**Work task**
Reproduce the listing below in its entirety. Change nothing.

(Given information Opens)

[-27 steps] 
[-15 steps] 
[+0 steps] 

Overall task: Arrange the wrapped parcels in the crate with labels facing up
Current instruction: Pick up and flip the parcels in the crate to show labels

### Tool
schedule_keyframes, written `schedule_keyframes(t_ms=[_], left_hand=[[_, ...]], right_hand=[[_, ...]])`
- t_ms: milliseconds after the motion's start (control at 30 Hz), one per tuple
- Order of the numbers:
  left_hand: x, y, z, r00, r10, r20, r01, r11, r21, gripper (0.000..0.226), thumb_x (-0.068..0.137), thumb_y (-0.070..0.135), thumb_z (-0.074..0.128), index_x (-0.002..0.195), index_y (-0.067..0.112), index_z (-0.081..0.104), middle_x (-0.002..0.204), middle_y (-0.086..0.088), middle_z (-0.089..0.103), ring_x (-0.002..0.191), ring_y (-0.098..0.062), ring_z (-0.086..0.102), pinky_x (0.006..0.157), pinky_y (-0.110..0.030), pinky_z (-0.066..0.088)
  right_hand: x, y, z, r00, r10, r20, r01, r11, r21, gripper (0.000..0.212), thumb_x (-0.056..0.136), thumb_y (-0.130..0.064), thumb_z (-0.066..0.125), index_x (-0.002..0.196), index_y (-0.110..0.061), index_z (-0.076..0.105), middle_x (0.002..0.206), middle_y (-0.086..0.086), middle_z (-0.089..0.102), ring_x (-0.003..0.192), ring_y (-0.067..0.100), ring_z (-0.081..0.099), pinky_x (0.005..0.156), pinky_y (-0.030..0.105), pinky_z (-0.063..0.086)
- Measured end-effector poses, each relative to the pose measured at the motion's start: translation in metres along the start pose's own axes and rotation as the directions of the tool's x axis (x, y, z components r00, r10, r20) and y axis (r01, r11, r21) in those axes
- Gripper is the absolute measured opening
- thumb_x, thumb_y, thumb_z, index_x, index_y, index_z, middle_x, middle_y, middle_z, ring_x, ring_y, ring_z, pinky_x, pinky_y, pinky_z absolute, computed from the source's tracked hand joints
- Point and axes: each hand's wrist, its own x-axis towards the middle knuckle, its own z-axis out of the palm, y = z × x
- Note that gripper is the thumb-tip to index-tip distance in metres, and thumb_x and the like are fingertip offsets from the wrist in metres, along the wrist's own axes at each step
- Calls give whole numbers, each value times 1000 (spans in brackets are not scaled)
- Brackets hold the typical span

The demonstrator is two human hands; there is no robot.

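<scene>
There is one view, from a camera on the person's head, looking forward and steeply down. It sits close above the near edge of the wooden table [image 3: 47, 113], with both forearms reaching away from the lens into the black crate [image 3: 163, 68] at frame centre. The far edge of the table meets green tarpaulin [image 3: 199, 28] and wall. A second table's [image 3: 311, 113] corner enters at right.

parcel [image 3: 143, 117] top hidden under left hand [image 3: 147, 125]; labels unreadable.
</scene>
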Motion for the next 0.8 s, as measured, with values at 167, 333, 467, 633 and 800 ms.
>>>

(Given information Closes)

**Written solution**
[-27 steps] 
[-15 steps] 
[+0 steps] 

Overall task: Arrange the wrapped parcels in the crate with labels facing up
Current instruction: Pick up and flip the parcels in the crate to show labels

### Tool
schedule_keyframes, written `schedule_keyframes(t_ms=[_], left_hand=[[_, ...]], right_hand=[[_, ...]])`
- t_ms: milliseconds after the motion's start (control at 30 Hz), one per tuple
- Order of the numbers:
  left_hand: x, y, z, r00, r10, r20, r01, r11, r21, gripper (0.000..0.226), thumb_x (-0.068..0.137), thumb_y (-0.070..0.135), thumb_z (-0.074..0.128), index_x (-0.002..0.195), index_y (-0.067..0.112), index_z (-0.081..0.104), middle_x (-0.002..0.204), middle_y (-0.086..0.088), middle_z (-0.089..0.103), ring_x (-0.002..0.191), ring_y (-0.098..0.062), ring_z (-0.086..0.102), pinky_x (0.006..0.157), pinky_y (-0.110..0.030), pinky_z (-0.066..0.088)
  right_hand: x, y, z, r00, r10, r20, r01, r11, r21, gripper (0.000..0.212), thumb_x (-0.056..0.136), thumb_y (-0.130..0.064), thumb_z (-0.066..0.125), index_x (-0.002..0.196), index_y (-0.110..0.061), index_z (-0.076..0.105), middle_x (0.002..0.206), middle_y (-0.086..0.086), middle_z (-0.089..0.102), ring_x (-0.003..0.192), ring_y (-0.067..0.100), ring_z (-0.081..0.099), pinky_x (0.005..0.156), pinky_y (-0.030..0.105), pinky_z (-0.063..0.086)
- Measured end-effector poses, each relative to the pose measured at the motion's start: translation in metres along the start pose's own axes and rotation as the directions of the tool's x axis (x, y, z components r00, r10, r20) and y axis (r01, r11, r21) in those axes
- Gripper is the absolute measured opening
- thumb_x, thumb_y, thumb_z, index_x, index_y, index_z, middle_x, middle_y, middle_z, ring_x, ring_y, ring_z, pinky_x, pinky_y, pinky_z absolute, computed from the source's tracked hand joints
- Point and axes: each hand's wrist, its own x-axis towards the middle knuckle, its own z-axis out of the palm, y = z × x
- Note that gripper is the thumb-tip to index-tip distance in metres, and thumb_x and the like are fingertip offsets from the wrist in metres, along the wrist's own axes at each step
- Calls give whole numbers, each value times 1000 (spans in brackets are not scaled)
- Brackets hold the typical span

The demonstrator is two human hands; there is no robot.

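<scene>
There is one view, from a camera on the person's head, looking forward and steeply down. It sits close above the near edge of the wooden table [image 3: 47, 113], with both forearms reaching away from the lens into the black crate [image 3: 163, 68] at frame centre. The far edge of the table meets green tarpaulin [image 3: 199, 28] and wall. A second table's [image 3: 311, 113] corner enters at right.

parcel [image 3: 143, 117] top hidden under left hand [image 3: 147, 125]; labels unreadable.
</scene>
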Motion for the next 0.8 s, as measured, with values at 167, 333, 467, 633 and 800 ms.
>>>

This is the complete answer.